[Task objective] Find every line below that contains the word "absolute" and copy it out.

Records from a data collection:
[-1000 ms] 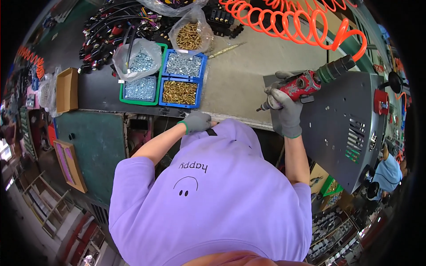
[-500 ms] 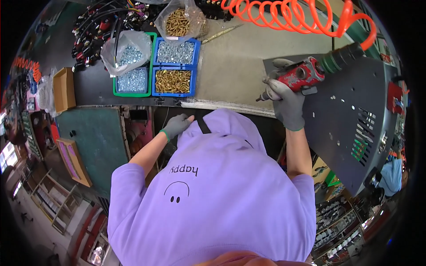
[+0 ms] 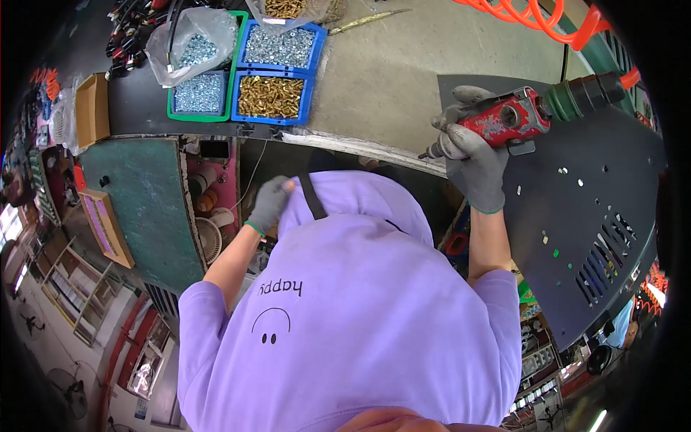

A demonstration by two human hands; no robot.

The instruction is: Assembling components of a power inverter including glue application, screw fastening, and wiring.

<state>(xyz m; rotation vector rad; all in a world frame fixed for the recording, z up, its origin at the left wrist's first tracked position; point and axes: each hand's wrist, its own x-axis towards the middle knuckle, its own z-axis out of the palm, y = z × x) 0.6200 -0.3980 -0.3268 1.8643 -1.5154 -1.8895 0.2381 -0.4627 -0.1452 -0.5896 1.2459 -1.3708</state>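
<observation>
A long grey workbench (image 3: 374,79) runs across a crowded workshop, carrying blue plastic trays of silver and brass screws (image 3: 273,72) beside a green tray of silver screws (image 3: 198,93) and a clear bag of more hardware (image 3: 188,39). At the bench's right end lies a dark grey perforated sheet-metal panel (image 3: 583,209). The person in a lilac hooded top stands close; the gloved right hand (image 3: 471,162) is clenched around a worn red pneumatic screwdriver (image 3: 507,119), its bit pointing left over the panel's edge, an orange coiled air hose (image 3: 547,18) overhead. The gloved left hand (image 3: 270,204) pinches something small at the hood's edge, below the bench; what it grips is too small to tell.
</observation>
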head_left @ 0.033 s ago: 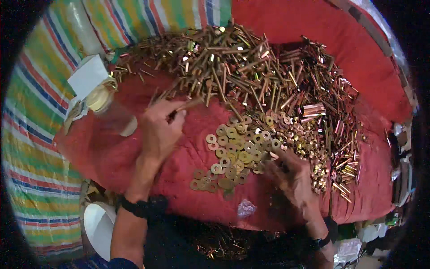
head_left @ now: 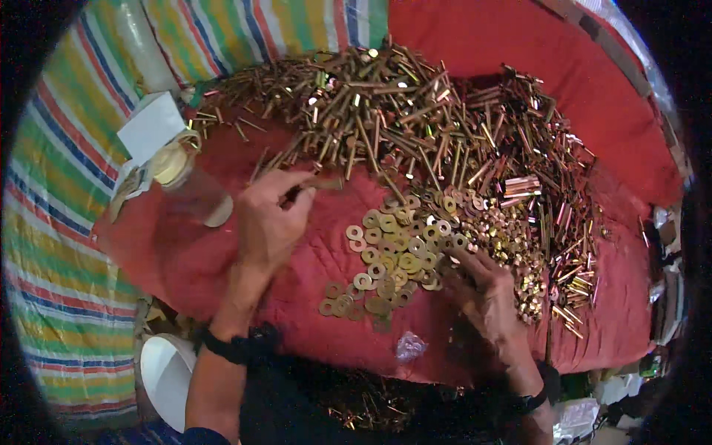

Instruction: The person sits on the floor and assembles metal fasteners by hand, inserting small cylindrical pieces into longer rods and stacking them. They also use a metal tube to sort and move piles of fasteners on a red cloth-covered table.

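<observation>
My left hand (head_left: 273, 219) is closed round a bolt (head_left: 322, 183), its end sticking out to the right past my fingertips. That hand is just in front of the big heap of bronze-coloured bolts (head_left: 378, 111). My right hand (head_left: 486, 293) is over the right side of the flat brass-coloured washers (head_left: 386, 256), beside a pile of small shiny nuts (head_left: 512, 245). Its fingers look apart and a little blurred, with nothing visible between them. The washers lie spread on the red cloth (head_left: 297, 289) between my two hands.
At the left stand a white box (head_left: 152, 127) and a transparent container with a pale lid (head_left: 172, 165). A crumpled plastic scrap (head_left: 410, 346) lies near the front edge. Striped sheeting (head_left: 67, 245) lines the left side, with a white bowl-like thing (head_left: 167, 374) below.
The fingers of my right hand have stretched out a little over the washers. My left hand still holds the bolt, and the whole view has shifted slightly.
</observation>
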The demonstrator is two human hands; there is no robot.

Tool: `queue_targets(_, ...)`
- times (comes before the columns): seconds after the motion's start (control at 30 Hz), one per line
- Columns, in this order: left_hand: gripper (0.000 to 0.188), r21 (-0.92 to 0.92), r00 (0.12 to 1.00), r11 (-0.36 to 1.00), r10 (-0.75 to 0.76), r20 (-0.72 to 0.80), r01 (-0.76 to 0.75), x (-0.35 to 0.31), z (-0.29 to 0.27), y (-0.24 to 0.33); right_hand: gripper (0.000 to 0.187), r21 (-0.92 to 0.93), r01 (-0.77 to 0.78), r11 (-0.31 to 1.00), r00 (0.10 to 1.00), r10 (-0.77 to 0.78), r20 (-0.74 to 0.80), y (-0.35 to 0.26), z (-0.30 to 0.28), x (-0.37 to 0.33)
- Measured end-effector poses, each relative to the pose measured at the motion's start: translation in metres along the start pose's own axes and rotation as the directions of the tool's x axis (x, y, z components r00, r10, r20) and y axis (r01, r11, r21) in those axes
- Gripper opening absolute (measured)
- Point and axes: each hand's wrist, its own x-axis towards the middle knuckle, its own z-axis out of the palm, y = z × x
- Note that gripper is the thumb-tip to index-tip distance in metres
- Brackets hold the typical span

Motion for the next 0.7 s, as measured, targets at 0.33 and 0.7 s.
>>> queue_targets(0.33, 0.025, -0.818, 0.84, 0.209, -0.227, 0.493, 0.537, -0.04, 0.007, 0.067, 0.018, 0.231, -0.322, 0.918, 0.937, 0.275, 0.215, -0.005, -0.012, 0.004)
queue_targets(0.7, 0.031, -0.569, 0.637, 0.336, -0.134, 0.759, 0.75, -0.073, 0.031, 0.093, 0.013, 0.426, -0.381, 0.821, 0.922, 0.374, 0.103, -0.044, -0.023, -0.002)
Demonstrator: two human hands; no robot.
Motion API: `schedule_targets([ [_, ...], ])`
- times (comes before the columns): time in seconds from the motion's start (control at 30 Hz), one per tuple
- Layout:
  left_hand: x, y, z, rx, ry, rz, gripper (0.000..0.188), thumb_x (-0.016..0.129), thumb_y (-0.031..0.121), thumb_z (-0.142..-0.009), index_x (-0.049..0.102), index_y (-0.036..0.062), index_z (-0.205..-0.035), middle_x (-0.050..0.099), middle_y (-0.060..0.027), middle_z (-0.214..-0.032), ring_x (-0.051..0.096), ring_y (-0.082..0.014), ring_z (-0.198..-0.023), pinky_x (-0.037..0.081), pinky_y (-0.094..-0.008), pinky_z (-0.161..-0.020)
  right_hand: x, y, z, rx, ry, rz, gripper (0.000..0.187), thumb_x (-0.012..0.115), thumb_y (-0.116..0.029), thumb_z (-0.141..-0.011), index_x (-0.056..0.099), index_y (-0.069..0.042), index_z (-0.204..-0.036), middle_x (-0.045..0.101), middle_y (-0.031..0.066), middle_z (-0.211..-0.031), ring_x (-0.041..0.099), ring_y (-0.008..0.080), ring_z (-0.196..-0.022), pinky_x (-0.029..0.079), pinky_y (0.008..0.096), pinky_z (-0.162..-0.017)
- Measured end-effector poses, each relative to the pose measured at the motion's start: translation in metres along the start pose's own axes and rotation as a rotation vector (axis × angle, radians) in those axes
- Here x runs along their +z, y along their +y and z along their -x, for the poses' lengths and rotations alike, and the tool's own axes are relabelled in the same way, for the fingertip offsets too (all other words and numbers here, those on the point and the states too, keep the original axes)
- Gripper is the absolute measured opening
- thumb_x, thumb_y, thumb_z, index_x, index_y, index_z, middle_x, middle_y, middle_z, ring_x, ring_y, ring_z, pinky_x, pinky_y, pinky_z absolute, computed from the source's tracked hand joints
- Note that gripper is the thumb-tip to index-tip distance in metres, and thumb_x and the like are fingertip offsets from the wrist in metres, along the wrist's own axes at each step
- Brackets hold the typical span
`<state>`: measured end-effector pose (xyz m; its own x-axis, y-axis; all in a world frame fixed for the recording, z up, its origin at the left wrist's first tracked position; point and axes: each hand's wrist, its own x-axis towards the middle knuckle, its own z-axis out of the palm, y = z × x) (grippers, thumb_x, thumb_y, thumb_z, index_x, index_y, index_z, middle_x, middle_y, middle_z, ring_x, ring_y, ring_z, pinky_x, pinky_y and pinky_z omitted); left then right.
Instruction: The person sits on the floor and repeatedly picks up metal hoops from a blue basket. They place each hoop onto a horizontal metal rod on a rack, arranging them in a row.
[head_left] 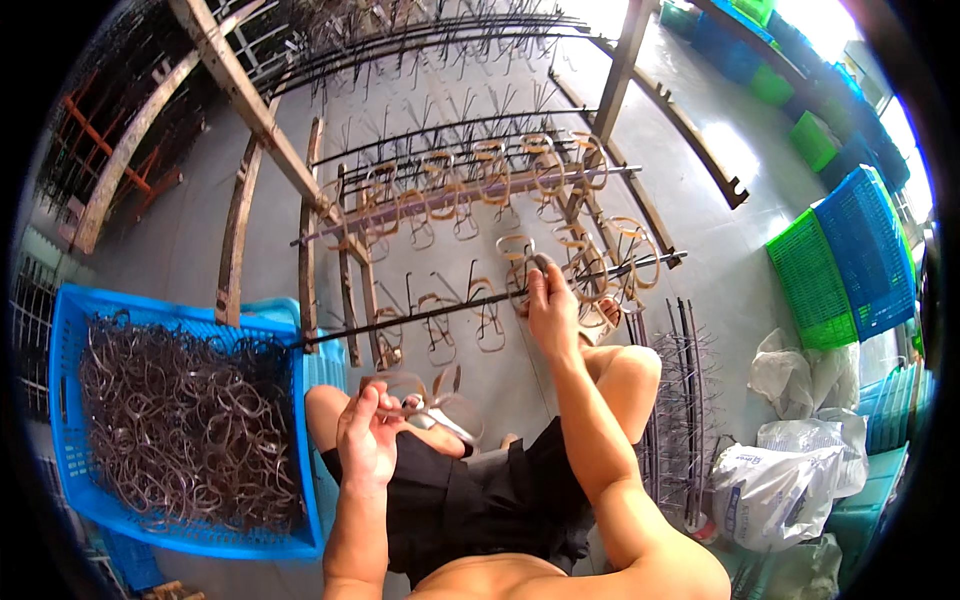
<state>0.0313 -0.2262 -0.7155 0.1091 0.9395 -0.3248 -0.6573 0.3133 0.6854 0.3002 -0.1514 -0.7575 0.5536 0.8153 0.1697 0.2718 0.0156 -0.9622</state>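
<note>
My left hand (368, 440), beside the blue basket, is closed on a few clear brownish eyeglass frames (452, 408), which stick out to the right over my lap. Farther forward, my right hand (552, 305) pinches an eyeglass frame (516, 247) at the long black rod (400, 320). Its fingers partly hide where the frame meets the rod. Along this rod several eyeglass frames (487, 327) hang from thin hooks, on both sides of my right hand. Behind it, a purplish rod (470, 196) carries another row of brown frames.
At left, a blue basket (62, 400) holds a heap of tangled eyeglass frames (190, 430). A rusty metal rack (255, 115) stands ahead with more hooked rods. Hooked rods (682, 410) lean right of my knee. Plastic bags (785, 490) and green and blue crates (850, 260) stand farther right.
</note>
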Motion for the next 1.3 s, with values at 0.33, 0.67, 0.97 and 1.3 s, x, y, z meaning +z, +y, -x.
schedule_targets([
  [0.33,0.004,-0.009,-0.001,0.176,-0.094,-0.157,0.021,0.063,0.026,-0.087,0.062,0.0067,-0.095,0.059,-0.0011,-0.082,0.057,-0.0124,-0.079,0.046,-0.0244,-0.073,0.009,-0.048,0.113,0.401,-0.772,-0.487,0.023,0.051,-0.023,-0.095,0.054,-0.001,-0.1,0.052,0.0024,-0.072,0.053,0.0098,-0.065,0.044,0.0257,-0.059],
  [0.67,-0.023,-0.008,-0.004,0.374,0.118,-0.414,0.021,0.059,0.016,-0.09,0.064,-0.0016,-0.1,0.058,-0.0065,-0.115,0.054,-0.01,-0.09,0.043,-0.0239,-0.081,-0.003,-0.049,0.128,0.62,-0.717,-0.733,0.017,0.056,-0.017,-0.092,0.06,0.0,-0.094,0.044,-0.0047,-0.059,0.034,0.0021,-0.047,0.024,0.0184,-0.041],
  [0.97,-0.024,0.001,0.016,-0.188,-0.498,-0.32,0.024,0.057,-0.004,-0.082,0.056,-0.0028,-0.106,0.061,-0.0083,-0.094,0.057,-0.0182,-0.093,0.044,-0.0278,-0.084,-0.014,-0.03,0.09,0.323,-0.675,-0.517,0.017,0.062,-0.015,-0.088,0.062,-0.001,-0.098,0.057,-0.0027,-0.073,0.047,0.0023,-0.062,0.038,0.0186,-0.054],
  [1.3,-0.011,-0.048,0.023,0.351,-0.2,-0.563,0.021,0.056,0.016,-0.091,0.06,-0.0009,-0.103,0.057,-0.0075,-0.098,0.055,-0.011,-0.073,0.046,-0.0227,-0.065,0.016,-0.044,0.165,0.349,-0.311,-0.67,0.038,0.04,-0.03,-0.098,0.043,-0.002,-0.123,0.057,0.0073,-0.098,0.054,0.0155,-0.093,0.042,0.0334,-0.088],
])
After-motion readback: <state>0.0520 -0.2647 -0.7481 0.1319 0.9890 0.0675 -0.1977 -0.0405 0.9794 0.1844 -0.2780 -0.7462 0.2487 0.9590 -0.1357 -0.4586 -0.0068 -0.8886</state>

[Answer to this problem]
- Gripper opening absolute (measured)
- Gripper is the absolute measured opening
- thumb_x, thumb_y, thumb_z, index_x, index_y, index_z, middle_x, middle_y, middle_z, ring_x, ring_y, ring_z, pinky_x, pinky_y, pinky_z absolute, computed from the source's tracked hand joints

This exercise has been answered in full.